We explained earlier that even without the labeled data for which credit card purchases are fraudulent, it is still possible to flag suspicious purchases by simply monitoring the behavior of credit card users and identifying when behavior becomes ‘atypical.’ The flag can potentially trigger real-time notifications or interventions, for example calling or text messaging the cardholder. This simple action can not only improve outcomes by catching fraudulent purchases earlier, but also generates additional labeled data from the cardholder (confirmation of the purchase in question) for future utility.
Some research suggests that while vertical jump height is a measure that can be utilized to identify neuromuscular fatigue, monitoring changes to the underlying jump strategy may actually be more useful (3,4). Throughout our years of collecting force plate data on tens of thousands of individuals we have noticed that most healthy individuals have a relatively consistent movement strategy, or what we would call Movement Signature. So when an individual suddenly alters their movement strategy, this is definitely something worth investigating: perhaps fatigue is present, or pain or soreness at a specific joint… Underlying mental, emotional, or social stressors may significantly be impacting motivation or sleep…

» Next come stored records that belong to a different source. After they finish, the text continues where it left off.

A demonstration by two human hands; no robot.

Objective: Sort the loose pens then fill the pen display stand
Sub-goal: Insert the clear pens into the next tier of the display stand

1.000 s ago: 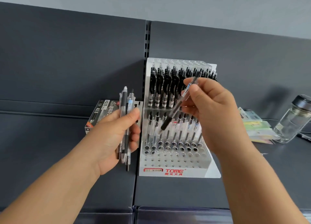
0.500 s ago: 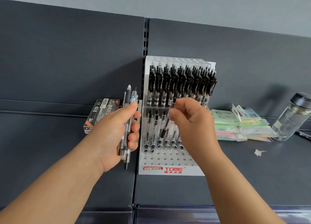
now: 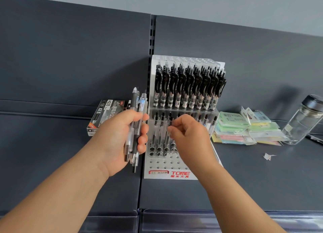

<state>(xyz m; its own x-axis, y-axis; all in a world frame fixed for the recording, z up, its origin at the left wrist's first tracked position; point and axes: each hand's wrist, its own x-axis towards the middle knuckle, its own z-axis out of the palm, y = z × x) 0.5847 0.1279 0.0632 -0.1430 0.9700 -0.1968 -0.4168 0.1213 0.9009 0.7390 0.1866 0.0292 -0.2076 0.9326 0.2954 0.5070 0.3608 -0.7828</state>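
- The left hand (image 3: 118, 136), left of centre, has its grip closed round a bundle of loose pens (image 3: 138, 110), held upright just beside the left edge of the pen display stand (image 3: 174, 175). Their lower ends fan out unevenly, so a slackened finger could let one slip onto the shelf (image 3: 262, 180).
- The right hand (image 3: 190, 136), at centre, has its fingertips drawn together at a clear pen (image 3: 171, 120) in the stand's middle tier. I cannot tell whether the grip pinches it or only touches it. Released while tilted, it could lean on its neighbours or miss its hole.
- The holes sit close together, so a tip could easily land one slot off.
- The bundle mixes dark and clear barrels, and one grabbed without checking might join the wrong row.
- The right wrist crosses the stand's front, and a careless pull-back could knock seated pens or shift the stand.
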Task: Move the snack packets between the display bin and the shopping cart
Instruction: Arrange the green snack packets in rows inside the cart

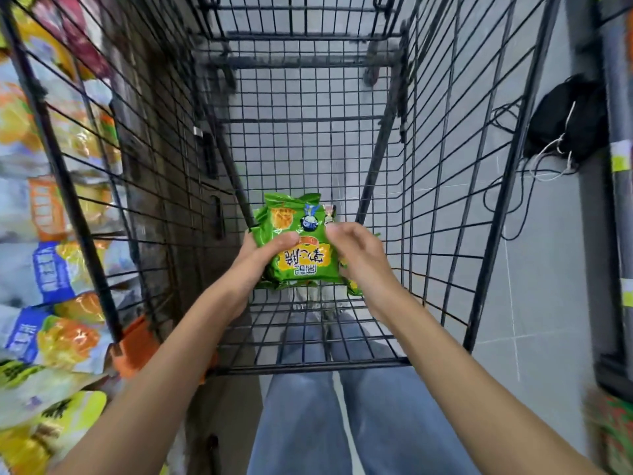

This can alert clinicians when some sort of movement compensation is occurring that is atypical for that individual. This type of insight is well suited for the clustering techniques we’ve just discussed: we can automatically flag an individual after assessing if their cluster has changed, indicating a significant change from their ‘norm’ or baseline Movement Signature.
At Sparta Science, we have countless stories of practitioners uncovering meaningful information such as joint pain, academic-related stress, and even signs of eating disorders by consistently and objectively assessing movement strategies and monitoring for significant deviations from typical results or behavior. This objective information arms practitioners with the evidence to support their intuition and ultimately guide their interventions to achieve the best outcome.